I thank the Chairman for giving me the opportunity to address this committee. I will give the committee some background information on myself and then outline my connection with the peace factory. My father, Denis Mullen, was murdered by the Glenanne gang in 1975. He was one of more than 120 victims of that gang, which was a unit operating in Armagh and Tyrone, with the support of elements of the RUC and the UDR. Only one of its victims had any connection with violent republicanism. My father was an SDLP activist. He was Austin Currie's election agent. My mother, who they also tried to kill, was active in civil rights agitation from the mid-1960s. They fired 27 rounds at my father and he was hit 17 times. At four years of age, I sat with my dead father in a pool of blood on our doorstep. The Sterling sub-machine gun that killed him had been taken from the UDR base in Glenanne, in County Armagh. It was used to kill at least ten other people. There was never any police investigation into how that weapon got out of the UDR armoury into the hands of a murder gang. It was just one of hundreds that went the same route.

There are many stories like mine and they are listed in the recently published book Lethal Allies, by the journalist Anne Cadwallader. Her book was rejected as a work of fiction by some who bear responsibility for finding a way for our society to deal with its violent past yet if we were to adopt the balance of probability standard acceptable to Mr. Justice Smithwick, we would find collusion proving my father's mother and all the 121 cases. In reality, almost all of them would stand up to much more rigorous definition.

Fifteen years after the Good Friday Agreement there has been no effective progress on the area of victims and facing up to decades of violence. We have had 15 years of frozen stand-off because the main political decision-makers prefer to defend what they see as their vital political interests to present their version of the past, their own tailored narrative, rather than simply seek and accept the truth. To put it even more bluntly, they have things they want to continue to hide. They have friends they want to protect in the RUC, the UDR, the British Army or the Provisional IRA or among the informers who worked for two or more of those organisations. Thus, every attempt to debate victims or even to define who they are drowns in a wave of whataboutery. This is what has happened to the most comprehensive attempt to face the past since the Eames Bradley proposals of 2009. We should watch what will happen to any specific or practical proposals put forward by Dr. Richard Haas.

The organisations that killed people share a common interest in letting this state of affairs continue. They and political parties will pursue their interests and neglect the victims. They pick over the bones of the dead, accepting some and rejecting others, championing some survivors and slandering others, fighting their dirty war all over again. There are those who would embrace me because my father was a victim of collusion while others reject me for the same reason. They reverse roles when it comes to the families of the disappeared. They are equally dishonest.

I sincerely hope that the Haass-O'Sullivan process will produce movement on dealing with the past but we face challenges from vested political interests and from victims groups which adopt a partisan approach.

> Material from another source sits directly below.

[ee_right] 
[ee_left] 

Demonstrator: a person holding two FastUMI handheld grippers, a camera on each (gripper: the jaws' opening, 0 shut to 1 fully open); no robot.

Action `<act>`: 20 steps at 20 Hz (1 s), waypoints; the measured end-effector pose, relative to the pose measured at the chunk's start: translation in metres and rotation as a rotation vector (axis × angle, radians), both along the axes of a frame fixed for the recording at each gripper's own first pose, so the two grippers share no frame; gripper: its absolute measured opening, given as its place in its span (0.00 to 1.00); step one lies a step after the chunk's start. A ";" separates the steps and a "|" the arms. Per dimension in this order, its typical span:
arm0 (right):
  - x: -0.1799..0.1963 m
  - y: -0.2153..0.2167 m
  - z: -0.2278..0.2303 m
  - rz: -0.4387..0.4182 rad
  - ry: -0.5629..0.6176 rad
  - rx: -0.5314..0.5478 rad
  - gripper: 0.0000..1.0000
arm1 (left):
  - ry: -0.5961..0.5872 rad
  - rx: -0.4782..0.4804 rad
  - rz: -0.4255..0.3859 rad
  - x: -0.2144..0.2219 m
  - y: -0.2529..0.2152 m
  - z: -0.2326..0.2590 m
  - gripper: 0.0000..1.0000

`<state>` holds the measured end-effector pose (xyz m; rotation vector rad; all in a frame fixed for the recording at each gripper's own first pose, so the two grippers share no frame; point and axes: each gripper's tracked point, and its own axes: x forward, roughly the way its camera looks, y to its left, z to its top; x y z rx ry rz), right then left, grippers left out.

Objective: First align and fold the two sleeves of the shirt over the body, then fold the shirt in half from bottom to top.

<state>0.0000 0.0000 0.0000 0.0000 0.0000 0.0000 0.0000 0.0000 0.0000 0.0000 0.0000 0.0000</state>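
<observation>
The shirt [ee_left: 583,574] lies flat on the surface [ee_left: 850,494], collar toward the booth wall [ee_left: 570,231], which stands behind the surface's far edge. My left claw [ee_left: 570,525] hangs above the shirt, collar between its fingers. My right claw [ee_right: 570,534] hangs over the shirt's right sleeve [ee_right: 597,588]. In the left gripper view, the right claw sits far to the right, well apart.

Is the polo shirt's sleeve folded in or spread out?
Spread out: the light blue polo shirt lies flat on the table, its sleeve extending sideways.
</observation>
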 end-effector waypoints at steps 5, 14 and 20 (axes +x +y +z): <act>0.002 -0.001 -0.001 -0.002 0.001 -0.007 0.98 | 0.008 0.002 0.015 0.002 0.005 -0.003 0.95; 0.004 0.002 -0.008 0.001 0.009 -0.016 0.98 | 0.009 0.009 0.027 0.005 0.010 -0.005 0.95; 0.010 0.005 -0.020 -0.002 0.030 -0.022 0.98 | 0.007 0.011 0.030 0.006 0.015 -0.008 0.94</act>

We cannot afford further years of stand-off. The committee can play a significant role in ensuring that decent services are provided to victims, that the pursuit of truth and dealing with the past are high on the agenda of the two Governments, the co-guarantors of the Good Friday Agreement. That is my background.

The Peace Factory is a similar organisation to WAVE. Everything that has been said by the witnesses is what the Peace Factory is about. We have a database that covers about 400 people. It represents a small tight knit community in Dungannon, Moy and the surrounding areas but offers all of the same services as WAVE.